Task item.
If a line of the data below holds the word "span", list it.

Records from a dataset.
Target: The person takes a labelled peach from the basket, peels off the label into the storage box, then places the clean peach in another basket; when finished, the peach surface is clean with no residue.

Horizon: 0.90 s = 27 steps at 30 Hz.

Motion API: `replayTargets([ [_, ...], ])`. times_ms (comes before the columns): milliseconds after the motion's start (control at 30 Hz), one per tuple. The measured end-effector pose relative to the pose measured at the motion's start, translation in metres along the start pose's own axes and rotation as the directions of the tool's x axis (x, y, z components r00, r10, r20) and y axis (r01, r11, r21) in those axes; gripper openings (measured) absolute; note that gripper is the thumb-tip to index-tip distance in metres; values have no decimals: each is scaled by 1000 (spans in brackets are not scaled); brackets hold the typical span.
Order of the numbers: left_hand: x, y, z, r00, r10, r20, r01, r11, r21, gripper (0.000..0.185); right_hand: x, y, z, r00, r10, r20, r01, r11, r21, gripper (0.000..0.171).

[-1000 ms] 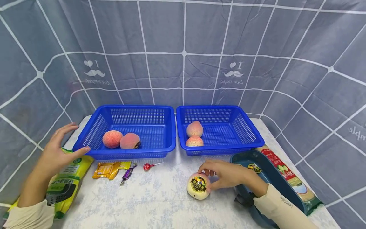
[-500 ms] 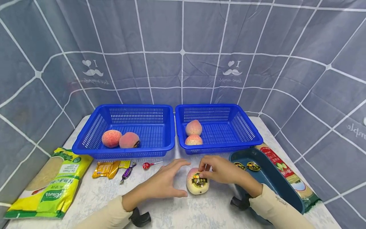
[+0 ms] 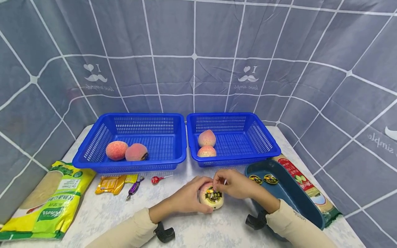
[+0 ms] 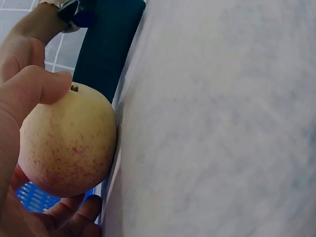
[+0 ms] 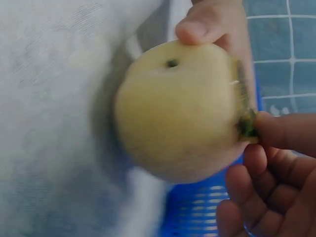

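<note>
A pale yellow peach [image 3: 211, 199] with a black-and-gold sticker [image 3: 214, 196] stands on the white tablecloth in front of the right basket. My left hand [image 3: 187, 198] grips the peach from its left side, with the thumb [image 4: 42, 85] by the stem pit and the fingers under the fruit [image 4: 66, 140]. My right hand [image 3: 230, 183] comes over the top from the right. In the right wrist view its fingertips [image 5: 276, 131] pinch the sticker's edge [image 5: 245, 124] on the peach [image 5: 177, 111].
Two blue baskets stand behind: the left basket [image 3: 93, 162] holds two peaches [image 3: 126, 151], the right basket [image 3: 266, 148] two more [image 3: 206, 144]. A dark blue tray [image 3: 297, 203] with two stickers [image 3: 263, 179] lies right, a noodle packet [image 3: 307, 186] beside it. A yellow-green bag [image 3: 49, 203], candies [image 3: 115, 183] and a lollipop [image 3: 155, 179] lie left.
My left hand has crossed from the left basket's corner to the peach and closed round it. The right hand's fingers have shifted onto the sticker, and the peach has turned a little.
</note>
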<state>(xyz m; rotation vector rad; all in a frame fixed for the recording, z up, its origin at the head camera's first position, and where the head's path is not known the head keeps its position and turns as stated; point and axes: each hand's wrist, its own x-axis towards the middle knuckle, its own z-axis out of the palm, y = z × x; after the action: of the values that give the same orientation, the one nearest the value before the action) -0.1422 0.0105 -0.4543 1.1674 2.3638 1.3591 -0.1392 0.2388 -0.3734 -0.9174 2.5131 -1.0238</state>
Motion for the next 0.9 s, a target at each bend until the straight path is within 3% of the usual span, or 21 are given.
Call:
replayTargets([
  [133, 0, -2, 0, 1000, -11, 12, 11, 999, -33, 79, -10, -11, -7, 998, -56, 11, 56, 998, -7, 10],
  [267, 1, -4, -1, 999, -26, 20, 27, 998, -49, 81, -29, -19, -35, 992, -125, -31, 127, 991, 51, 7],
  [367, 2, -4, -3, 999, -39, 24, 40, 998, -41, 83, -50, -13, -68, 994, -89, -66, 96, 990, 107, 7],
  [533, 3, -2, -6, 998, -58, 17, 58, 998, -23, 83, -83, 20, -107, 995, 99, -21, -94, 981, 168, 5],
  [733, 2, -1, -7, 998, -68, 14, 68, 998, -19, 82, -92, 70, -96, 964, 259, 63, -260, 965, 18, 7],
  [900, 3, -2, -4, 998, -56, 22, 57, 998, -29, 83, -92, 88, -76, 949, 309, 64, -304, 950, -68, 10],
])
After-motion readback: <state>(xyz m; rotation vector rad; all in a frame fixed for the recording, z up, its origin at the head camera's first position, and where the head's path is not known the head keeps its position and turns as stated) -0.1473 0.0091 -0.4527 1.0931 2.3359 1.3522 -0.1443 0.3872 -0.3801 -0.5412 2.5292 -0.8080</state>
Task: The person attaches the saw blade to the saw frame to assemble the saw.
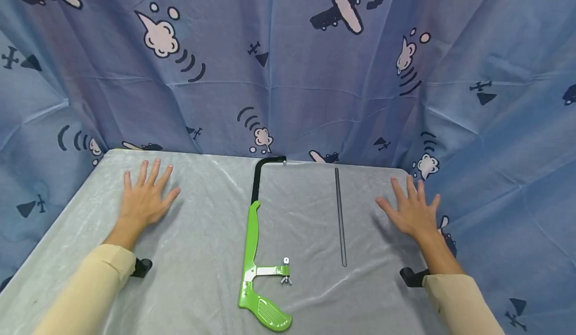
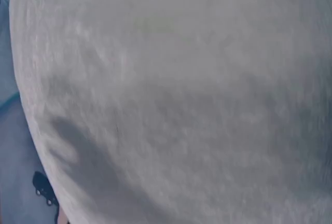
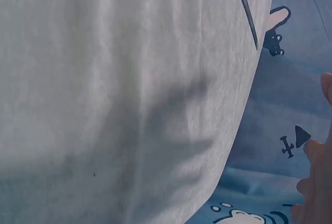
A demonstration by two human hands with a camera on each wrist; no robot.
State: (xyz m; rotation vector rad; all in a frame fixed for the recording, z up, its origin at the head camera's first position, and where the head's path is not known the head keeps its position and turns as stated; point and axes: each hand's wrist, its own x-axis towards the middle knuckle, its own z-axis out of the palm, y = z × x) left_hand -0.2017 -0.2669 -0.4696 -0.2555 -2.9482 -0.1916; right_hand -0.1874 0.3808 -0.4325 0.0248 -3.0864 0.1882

Solution to this task.
Motion API: `replayTargets([ [_, ...], ])`. times_ms (comes before the columns): milliseconds after the motion's start (control at 30 Hz), one per tuple. The measured end-effector pose relative to the pose measured at the motion's start, translation in metres along the start pose's own axes and rotation as the directions of the tool's x axis (x, y, z components r00, r10, r20) and y axis (r01, r11, r21) in those axes; gripper openings (measured) absolute; note that gripper is the thumb-tip to index-tip distance in metres; values have no decimals: each is scaled by 1000 (spans in brackets are not scaled); brackets hold the typical span.
Motion for the next 0.9 s, a target at each bend until the straight path is within 3% of the usual span, or 21 are given.

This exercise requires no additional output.